YNW Melly Searches for His Footing on ‘We All Shine’: Cheat Code Review

The ultimate problem of ‘We All Shine’ is not that YNW Melly is out of things to say, but rather that he is struggling to say them.
Author:
Publish date:
Updated on
YNW Melly ‘We All Shine’ Album Review

Pain music exists as a hip-hop staple. Nineteen-year-old South Florida rapper YNW Melly knows this well, breaking out in 2018 with his shattering single “Murder On My Mind”—currently sitting at 73 million views on YouTube—off his debut I AM YOU. The ache of the cut brought Melly into the spotlight and kept him there all year. He even Blessed the Booth with a bevy of off-the-wall flows. With a throng of profiles, interviews, and reviews to his name, the young songster plods forward with the release of his sophomore effort, We All Shine.

Per the title, We All Shine is a brighter and, at times, more sing-songy affair. Here, when Melly doubles down on his signature gun and prison talk, he proves himself to be an artist growing into his own. Yet, when he wanders into freewheeling territory, Melly often loses sight of why his music is successful.

In that breath, the EY3ZLOWBEATZ-produced "Beat a N***a Block" is a quintessential gun talk ballad with soulful undertones. We hear, indulge in, and affirm Melly’s pain. There's an aim to the track that feels missing from "Robbery," a song with poor construction that ultimately goes down as criminal elevator music. Thankfully "Beat a N***a Block" takes all the meat of the final verse of "Robbery" and flips it into a fully realized tune, one that reminds us why YNW Melly and his piercing inflections first garnered attention. Those same inflections and croons give Melly a leg up over featured guest Kanye West on “Mixed Personalities.” West simply does not hit the notes as Melly does, which is a boon to Melly and his fresh, slack drawl.

Meanwhile, the TrillGotJuice-produced "No Holiday" is everything we want from YNW Melly. The spry and stringent vocal range, the simple truths of loss, and a rattling identity crisis all come together to make this track the spiritual successor to "Murder On My Mind." There are moments of gut-punching hurt and humor all the same, proving little can keep Melly down. We even get some political commentary between tear-jerking hooks. Consider this the heartbreaking centerpiece of We All Shine.

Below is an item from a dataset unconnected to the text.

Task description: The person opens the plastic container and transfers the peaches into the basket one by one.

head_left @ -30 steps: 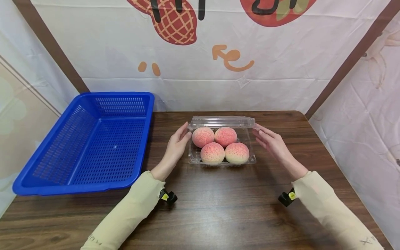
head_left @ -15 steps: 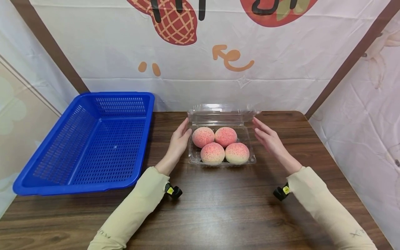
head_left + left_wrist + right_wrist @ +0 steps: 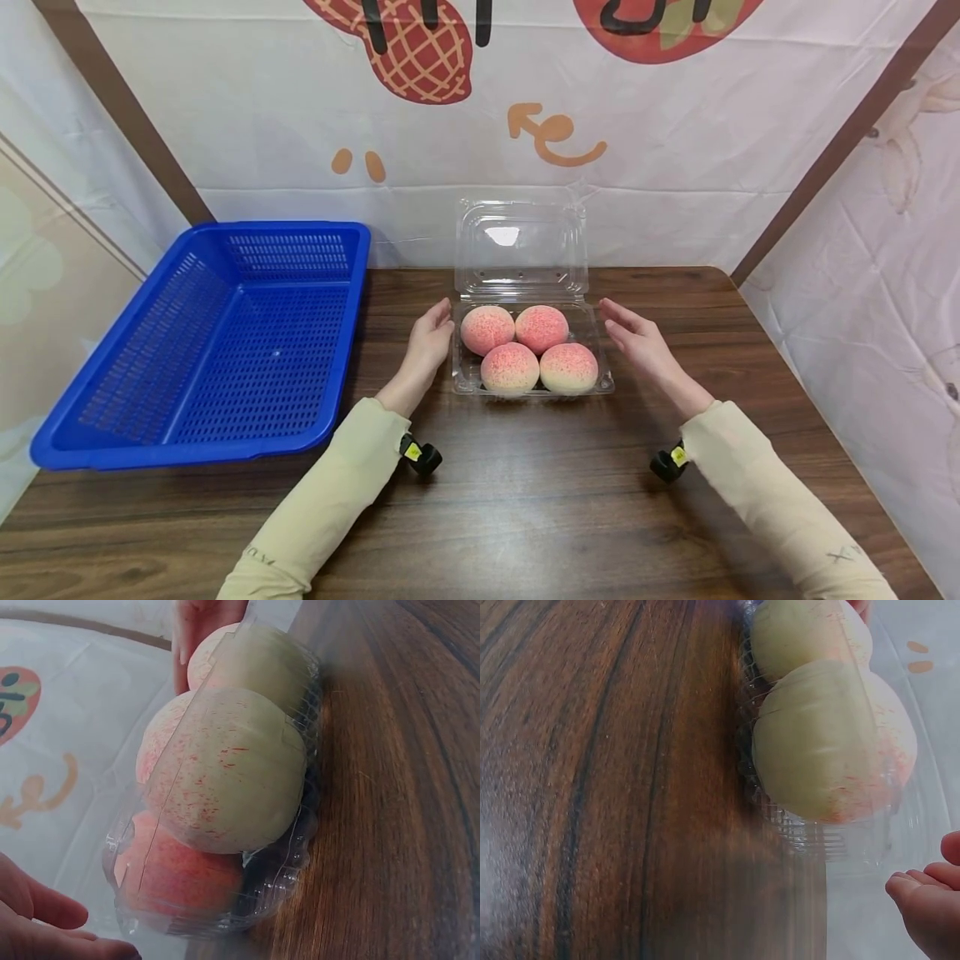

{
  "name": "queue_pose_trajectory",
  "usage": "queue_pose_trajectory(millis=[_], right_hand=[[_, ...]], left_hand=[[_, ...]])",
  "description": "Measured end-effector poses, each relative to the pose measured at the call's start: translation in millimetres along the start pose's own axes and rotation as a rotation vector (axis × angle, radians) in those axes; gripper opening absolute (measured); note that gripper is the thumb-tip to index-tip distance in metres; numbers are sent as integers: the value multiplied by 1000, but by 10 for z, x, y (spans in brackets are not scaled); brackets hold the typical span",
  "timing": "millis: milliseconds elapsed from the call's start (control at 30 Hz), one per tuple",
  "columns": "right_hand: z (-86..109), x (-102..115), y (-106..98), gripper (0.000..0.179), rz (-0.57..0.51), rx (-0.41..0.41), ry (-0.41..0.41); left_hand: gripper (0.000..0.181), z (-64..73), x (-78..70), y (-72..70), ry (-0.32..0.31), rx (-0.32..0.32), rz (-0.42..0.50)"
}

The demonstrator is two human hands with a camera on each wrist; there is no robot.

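A clear plastic clamshell box (image 3: 459,367) stands on the table with its lid (image 3: 521,246) raised upright at the back. Several pink-and-cream peaches (image 3: 510,367) sit inside, two in front and two behind. My left hand (image 3: 429,340) is at the box's left side, fingers extended and holding nothing. At the right side, my right hand (image 3: 637,340) is likewise extended, with its fingertips near the box's back corner. The left wrist view shows a peach (image 3: 229,769) through the clear wall. In the right wrist view, the fingers (image 3: 922,889) lie just beyond the box.
A large blue plastic basket (image 3: 258,450) with slotted walls stands on the left of the brown wood table (image 3: 525,517). Behind the table hangs a white printed cloth (image 3: 285,125). Each wrist carries a small black camera.
The lid has swung up and back from over the peaches to stand upright. Both hands have come off it, and the right hand has shifted slightly left.
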State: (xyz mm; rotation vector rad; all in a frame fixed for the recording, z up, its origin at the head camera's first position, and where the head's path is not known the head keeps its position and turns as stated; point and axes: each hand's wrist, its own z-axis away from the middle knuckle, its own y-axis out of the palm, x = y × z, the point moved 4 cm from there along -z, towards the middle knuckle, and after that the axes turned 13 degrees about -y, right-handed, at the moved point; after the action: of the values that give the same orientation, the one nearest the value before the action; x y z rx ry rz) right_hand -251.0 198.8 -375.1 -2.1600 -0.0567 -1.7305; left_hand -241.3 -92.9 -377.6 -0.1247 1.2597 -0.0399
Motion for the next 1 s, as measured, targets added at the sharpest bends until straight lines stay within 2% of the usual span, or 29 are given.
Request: queue_pose_trajectory(millis=[133, 233, 300, 333, 367, 400, 467, 533, 633, 667, 733, 833, 867, 900, 933, 1000], right_hand=[[-22, -50, 32, 47, 61, 13, 11], [-31, -76, 58, 47, 83, 17, 26], [-31, -88, 71, 47, 84, 16, 34], [-31, -95, 76, 47, 84, 15, 35], [-29, -103, 78, 48, 83, 13, 39], [-27, -110, 81, 48, 86, 14, 42], [-24, -124, 84, 48, 90, 10, 45], [-24, -139, 89, 47, 96, 10, 43], [-26, -151, 112, 47, 80, 8, 46], [-25, -151, 120, 47, 69, 8, 46], [-23, -148, 136, 47, 54, 9, 46], [-18, -139, 148, 47, 35, 7, 50], [-17, -137, 147, 47, 36, 11, 50], [-16, -134, 148, 47, 36, 14, 51], [-14, -132, 146, 47, 31, 16, 55], [-11, -128, 144, 47, 24, 22, 59]], left_hand=[[46, -48, 25, 12, -48, 19, 30], [47, -145, 131, 10, -56, 35, 61], [48, -389, 368, 3, -13, 42, 97], [49, -473, 447, 4, -5, 52, 110], [50, -577, 547, 1, 27, 65, 135], [51, -620, 588, 5, 25, 76, 144], [52, -661, 602, 35, 5, 71, 133], [52, -433, 395, 61, -59, 76, 115], [51, -181, 179, 85, -104, 71, 87], [51, -185, 186, 84, -114, 68, 86], [51, -322, 313, 77, -97, 72, 91], [52, -659, 615, 60, -75, 90, 88], [53, -768, 720, 50, -48, 99, 96], [53, -805, 756, 49, -44, 105, 93], [53, -771, 726, 54, -65, 112, 77], [52, -621, 596, 71, -92, 106, 59]])
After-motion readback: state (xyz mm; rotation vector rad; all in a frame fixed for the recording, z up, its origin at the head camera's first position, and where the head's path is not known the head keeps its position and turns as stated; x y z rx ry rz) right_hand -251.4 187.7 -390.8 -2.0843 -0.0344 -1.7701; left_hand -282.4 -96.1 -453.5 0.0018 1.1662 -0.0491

Yet, the dissonance between "City Girls" and "Hold Up (Wait 1 Min)" makes the sex talk on the album less than gratifying. While the melodies are gummy and easy to sink into, the move from promising a whole new world to a woman to remarking on women "swallowing penis" makes it difficult to buy either persona. If we're selling sex, go for the outlandish. More lines about squirting on money, fewer allusions to themes from Aladdin. To his credit, he strikes a strong balance on "Mixed Personalities" and we can appreciate him becoming a more matured lover on "Control Me," too.

The ultimate problem of We All Shine is not that YNW Melly is out of things to say, but rather that he is struggling to say them. The pain and personality simply aren’t as dialed in this time around. The moments of We All Shine are reduced to just that: moments. Too often, sections of songs outshine the songs themselves. YNW Melly's unique voice and cartoonish inflections, his expert use of juxtaposition—it's all present but painfully subdued. His one-of-a-kind presence is here, but it does not save the album.

Standout Track: “No Holiday”
Best Bar:This Turkey dry as fuck, don’t wanna eat it.”
Favorite Moment: YNW Melly’s commendable sense of humor on “No Holiday.”